Fetal programming and early identification of newborns at high risk of free radical-mediated diseases

Serafina Perrone, Antonino Santacroce, Anna Picardi, Giuseppe Buonocore

Serafina Perrone, Antonino Santacroce, Anna Picardi, Giuseppe Buonocore, Department of Molecular and Developmental Medicine, University of Siena, 53100 Siena, Italy

Author contributions: All authors equally contributed to this paper for conception, design of the study, literature review, analysis, drafting, critical revision, editing, and final approval of the final version.

Conflict-of-interest statement: The authors confirm that this article content has no conflicts of interest.

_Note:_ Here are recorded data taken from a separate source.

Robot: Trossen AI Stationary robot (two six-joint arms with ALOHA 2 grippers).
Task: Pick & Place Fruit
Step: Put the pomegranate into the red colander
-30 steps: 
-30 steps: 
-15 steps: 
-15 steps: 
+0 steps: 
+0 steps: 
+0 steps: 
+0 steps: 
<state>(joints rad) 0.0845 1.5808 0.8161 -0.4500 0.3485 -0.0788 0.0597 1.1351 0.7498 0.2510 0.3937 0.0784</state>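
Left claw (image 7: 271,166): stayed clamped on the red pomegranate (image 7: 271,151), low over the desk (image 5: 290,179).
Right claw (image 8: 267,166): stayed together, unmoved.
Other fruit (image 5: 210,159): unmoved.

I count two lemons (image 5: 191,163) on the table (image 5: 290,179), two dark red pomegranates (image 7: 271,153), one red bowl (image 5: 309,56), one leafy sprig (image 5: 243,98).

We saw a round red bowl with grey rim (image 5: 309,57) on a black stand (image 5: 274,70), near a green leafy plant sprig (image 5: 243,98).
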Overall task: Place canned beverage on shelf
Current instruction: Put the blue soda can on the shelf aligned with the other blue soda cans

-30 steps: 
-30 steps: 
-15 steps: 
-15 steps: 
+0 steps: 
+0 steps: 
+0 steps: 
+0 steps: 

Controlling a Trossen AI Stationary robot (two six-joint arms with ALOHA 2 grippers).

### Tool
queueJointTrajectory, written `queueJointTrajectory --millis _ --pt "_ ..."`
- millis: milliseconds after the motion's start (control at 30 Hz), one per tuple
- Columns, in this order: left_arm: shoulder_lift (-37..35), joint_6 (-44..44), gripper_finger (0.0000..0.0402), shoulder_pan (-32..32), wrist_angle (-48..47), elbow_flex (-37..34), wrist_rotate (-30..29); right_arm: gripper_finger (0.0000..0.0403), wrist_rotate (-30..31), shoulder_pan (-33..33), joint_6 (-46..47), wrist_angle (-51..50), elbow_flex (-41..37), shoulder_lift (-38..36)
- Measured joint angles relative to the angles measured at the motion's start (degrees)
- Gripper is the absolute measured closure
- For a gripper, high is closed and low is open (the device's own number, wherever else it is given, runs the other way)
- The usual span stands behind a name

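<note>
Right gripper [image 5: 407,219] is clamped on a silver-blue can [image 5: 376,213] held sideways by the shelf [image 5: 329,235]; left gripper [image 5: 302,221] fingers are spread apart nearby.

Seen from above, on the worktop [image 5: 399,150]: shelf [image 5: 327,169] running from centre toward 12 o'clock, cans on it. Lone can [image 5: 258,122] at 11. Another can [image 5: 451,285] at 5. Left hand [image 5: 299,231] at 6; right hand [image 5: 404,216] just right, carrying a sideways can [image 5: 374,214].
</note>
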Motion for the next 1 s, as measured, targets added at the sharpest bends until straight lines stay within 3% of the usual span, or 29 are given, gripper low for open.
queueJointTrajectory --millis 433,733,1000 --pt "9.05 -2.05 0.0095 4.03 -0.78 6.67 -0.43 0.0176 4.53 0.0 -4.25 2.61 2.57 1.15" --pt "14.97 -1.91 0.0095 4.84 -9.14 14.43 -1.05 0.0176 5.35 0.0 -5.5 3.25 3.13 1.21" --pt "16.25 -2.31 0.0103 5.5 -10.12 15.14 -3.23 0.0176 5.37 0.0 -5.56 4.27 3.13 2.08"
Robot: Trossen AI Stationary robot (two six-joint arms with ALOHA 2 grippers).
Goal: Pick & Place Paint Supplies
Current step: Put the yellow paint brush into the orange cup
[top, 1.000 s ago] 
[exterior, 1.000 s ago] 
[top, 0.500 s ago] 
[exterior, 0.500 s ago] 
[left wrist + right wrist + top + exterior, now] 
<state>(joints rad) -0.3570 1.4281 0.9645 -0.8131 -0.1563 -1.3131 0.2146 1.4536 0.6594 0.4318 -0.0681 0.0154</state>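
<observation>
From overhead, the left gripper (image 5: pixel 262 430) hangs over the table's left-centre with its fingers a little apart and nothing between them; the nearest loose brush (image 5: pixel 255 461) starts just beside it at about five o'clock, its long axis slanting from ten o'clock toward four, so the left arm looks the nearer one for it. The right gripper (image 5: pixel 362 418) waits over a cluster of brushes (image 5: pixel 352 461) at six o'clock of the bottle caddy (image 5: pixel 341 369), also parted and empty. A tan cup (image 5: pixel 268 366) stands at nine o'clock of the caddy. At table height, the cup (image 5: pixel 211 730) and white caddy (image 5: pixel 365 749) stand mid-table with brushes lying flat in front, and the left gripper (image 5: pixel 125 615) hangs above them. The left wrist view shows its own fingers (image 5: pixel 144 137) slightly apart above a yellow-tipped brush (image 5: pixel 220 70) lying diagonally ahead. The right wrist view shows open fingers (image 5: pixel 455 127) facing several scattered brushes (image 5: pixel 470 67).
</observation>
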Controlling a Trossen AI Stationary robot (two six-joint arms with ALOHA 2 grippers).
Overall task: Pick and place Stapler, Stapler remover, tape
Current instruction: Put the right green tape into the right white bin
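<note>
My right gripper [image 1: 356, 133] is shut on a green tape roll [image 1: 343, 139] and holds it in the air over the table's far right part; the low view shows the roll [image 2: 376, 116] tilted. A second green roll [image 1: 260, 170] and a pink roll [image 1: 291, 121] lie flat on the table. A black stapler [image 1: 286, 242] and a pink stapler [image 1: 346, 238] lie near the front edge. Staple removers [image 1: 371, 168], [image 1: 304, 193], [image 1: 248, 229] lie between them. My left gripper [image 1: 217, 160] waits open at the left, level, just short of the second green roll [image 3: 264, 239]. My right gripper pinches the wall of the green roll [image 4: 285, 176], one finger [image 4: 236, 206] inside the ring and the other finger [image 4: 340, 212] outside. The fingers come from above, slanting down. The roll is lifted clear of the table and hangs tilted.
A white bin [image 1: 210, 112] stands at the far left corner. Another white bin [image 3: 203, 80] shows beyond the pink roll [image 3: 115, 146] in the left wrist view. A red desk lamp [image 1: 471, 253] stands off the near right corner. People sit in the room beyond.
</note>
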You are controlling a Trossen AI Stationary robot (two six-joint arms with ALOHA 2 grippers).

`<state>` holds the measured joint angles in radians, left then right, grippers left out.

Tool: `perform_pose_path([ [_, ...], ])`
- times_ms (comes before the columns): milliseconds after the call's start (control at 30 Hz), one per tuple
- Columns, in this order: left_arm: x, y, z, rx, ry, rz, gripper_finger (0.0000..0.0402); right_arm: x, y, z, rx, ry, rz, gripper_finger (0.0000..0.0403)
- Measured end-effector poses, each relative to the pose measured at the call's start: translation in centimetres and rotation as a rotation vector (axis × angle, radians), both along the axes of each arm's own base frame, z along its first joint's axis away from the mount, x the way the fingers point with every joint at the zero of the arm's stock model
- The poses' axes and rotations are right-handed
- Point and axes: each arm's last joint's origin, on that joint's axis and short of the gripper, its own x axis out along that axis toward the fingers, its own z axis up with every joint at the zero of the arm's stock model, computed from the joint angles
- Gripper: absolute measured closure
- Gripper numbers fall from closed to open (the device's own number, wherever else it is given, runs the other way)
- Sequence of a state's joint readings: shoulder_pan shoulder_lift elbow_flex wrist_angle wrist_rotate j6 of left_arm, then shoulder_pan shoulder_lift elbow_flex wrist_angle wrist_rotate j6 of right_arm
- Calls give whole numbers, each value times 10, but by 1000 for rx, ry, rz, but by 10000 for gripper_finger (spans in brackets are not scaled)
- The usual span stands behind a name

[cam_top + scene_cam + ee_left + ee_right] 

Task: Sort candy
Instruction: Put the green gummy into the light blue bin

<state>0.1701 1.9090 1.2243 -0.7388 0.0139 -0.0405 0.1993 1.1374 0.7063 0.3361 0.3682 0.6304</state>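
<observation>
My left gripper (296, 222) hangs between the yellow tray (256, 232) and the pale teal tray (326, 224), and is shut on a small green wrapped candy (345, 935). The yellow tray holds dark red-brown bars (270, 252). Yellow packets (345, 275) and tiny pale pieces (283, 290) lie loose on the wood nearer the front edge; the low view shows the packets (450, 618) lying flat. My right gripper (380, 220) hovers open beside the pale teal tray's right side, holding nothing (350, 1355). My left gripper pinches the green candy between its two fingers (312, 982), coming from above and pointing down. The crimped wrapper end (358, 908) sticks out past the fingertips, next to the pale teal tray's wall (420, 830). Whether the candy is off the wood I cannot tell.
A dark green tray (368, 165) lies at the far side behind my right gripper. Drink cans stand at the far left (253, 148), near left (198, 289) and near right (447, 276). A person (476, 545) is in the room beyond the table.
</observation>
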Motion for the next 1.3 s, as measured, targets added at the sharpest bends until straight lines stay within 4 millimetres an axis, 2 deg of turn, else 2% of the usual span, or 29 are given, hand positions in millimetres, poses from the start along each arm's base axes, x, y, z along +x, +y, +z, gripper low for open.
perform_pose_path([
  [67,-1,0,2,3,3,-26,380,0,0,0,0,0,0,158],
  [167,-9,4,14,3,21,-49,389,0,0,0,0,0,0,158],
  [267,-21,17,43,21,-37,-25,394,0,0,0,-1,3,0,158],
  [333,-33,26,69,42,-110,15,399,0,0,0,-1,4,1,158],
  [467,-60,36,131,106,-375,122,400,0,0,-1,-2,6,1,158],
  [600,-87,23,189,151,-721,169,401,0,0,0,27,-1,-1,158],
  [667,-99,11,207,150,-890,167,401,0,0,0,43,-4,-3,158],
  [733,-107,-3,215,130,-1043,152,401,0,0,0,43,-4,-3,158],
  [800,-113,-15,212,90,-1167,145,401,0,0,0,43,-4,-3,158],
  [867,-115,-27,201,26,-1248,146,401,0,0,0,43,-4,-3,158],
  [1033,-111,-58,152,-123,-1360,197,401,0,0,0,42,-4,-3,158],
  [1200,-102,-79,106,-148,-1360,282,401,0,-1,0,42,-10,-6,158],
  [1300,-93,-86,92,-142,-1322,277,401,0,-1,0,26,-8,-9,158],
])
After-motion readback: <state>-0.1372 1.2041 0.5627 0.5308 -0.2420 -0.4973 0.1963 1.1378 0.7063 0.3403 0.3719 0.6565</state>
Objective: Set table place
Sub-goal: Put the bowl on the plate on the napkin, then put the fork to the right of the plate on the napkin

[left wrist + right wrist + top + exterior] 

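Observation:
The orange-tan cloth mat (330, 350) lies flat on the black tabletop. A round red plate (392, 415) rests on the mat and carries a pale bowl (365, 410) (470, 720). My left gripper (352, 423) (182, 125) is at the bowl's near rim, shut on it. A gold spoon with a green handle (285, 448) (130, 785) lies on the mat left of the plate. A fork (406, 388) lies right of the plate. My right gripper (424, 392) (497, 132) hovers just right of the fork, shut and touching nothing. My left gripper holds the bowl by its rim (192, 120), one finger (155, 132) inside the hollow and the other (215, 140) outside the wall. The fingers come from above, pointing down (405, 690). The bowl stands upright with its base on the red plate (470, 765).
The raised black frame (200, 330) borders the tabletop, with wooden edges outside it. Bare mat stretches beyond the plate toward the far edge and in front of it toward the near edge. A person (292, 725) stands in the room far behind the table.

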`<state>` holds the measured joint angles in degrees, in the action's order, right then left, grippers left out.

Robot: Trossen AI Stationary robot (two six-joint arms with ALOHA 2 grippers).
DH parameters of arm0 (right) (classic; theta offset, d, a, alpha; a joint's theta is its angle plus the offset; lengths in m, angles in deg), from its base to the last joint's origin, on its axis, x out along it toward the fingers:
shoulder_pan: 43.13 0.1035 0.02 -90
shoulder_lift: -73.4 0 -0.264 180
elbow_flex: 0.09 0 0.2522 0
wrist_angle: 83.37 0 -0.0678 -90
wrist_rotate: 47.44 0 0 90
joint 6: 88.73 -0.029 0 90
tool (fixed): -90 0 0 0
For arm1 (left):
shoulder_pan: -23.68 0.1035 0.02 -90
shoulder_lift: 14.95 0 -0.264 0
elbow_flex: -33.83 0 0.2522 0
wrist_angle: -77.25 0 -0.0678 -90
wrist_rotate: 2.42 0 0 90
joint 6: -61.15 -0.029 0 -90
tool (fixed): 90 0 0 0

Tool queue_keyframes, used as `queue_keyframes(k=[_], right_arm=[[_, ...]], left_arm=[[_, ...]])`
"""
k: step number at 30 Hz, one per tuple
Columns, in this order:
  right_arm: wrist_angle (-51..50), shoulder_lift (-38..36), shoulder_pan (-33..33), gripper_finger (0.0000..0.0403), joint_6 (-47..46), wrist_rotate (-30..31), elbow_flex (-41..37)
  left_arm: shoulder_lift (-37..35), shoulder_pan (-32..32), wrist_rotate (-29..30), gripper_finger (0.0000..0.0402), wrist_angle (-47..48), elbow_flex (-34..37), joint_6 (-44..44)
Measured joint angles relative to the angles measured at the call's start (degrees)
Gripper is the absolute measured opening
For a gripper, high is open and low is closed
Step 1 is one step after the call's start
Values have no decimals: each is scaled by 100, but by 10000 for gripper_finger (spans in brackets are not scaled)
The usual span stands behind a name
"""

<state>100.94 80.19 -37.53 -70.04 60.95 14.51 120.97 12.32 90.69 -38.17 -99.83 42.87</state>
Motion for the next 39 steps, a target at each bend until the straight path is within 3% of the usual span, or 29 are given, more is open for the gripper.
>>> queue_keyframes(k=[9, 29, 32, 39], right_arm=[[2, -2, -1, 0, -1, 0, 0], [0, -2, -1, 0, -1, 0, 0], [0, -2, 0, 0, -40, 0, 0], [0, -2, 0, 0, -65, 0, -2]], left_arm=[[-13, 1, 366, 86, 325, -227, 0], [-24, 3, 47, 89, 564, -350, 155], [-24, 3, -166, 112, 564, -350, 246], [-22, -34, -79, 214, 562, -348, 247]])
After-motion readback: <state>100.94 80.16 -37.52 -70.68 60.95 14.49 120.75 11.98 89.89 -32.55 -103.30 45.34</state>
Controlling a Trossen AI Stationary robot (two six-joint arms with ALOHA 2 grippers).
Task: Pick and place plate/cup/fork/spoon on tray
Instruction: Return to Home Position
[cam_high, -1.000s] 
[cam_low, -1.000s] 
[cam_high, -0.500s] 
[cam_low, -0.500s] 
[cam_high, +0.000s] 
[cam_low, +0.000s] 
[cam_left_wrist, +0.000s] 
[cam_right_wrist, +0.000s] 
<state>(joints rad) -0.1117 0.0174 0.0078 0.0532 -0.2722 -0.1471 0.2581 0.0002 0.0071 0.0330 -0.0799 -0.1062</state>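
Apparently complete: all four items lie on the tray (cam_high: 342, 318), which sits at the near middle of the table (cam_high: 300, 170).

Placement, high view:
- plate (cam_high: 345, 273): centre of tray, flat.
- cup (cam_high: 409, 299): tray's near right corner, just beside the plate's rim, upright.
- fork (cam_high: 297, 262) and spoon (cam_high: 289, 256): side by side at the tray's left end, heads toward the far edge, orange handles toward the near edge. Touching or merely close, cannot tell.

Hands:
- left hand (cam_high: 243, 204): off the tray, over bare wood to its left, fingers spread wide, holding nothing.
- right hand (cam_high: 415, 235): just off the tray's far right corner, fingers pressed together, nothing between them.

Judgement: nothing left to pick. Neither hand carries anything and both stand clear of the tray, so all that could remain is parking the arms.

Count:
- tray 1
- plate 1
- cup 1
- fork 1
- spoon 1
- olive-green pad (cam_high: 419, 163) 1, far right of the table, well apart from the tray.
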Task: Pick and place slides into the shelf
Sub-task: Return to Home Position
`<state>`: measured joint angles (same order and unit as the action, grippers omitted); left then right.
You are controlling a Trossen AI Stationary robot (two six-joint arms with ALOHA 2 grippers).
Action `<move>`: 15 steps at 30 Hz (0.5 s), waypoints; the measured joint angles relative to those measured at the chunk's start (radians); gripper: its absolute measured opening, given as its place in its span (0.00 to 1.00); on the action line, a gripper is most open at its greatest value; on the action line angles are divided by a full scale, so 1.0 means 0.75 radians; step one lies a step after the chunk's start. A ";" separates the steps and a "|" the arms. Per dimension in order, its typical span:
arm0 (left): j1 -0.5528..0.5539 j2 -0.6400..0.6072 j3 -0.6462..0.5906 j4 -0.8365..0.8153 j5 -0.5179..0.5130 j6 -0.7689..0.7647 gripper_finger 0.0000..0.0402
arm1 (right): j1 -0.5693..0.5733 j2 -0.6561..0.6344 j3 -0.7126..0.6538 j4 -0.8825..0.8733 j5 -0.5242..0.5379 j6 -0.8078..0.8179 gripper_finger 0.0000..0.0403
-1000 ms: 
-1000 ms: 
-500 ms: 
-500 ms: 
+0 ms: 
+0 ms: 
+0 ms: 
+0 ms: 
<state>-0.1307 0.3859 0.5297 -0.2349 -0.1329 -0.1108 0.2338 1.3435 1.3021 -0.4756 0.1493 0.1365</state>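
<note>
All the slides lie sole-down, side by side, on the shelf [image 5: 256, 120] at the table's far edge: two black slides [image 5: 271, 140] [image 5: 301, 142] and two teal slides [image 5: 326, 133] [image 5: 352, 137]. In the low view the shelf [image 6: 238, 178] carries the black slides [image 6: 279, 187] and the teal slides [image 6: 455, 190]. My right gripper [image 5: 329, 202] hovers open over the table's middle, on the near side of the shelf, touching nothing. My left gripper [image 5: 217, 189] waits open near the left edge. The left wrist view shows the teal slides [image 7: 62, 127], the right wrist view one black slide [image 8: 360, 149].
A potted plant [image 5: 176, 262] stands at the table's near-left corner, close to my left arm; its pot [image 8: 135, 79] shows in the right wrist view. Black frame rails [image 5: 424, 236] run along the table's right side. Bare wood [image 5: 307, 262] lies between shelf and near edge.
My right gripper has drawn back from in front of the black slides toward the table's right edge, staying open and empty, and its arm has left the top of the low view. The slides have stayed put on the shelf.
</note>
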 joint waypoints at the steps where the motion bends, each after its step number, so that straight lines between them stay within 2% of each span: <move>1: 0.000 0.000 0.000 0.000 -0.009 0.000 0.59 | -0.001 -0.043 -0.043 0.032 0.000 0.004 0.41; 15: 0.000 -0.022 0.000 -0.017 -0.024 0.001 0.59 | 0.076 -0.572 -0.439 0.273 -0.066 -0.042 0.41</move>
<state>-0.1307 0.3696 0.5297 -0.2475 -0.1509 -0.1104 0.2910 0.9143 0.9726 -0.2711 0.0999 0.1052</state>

Correspondence to: Serafina Perrone, MD, PhD, Department of Molecular and Developmental Medicine, University of Siena, Policlinico Santa Maria alle Scotte, Viale Bracci 36, 53100 Siena, Italy. saraspv@yahoo.it

Telephone: +39-0577-586542 Fax: +39-0577-586182

Received: August 29, 2015
Peer-review started: September 6, 2015
First decision: October 8, 2015
Revised: January 25, 2016
Accepted: February 14, 2016
Article in press: February 16, 2016
Published online: May 8, 2016
Processing time: 247 Days and 17.7 Hours

Core Tip

Core tip: The adverse outcomes on the offspring born from altered gestation are already known. The consequences of these perturbations have been demonstrated even after many decades from birth. In this review we summarize gestational conditions associated to fetal programming and elucidate the mechanisms involved in such kind of occurrence. We also describe to what extent oxidative stress (OS) is involved in a very wide spectrum of genetic, metabolic, and cellular responses, through the gene expression regulation, and cell growth modulation. By virtue of these properties, OS has been nominated as the lowest common denominator of adult disease programming.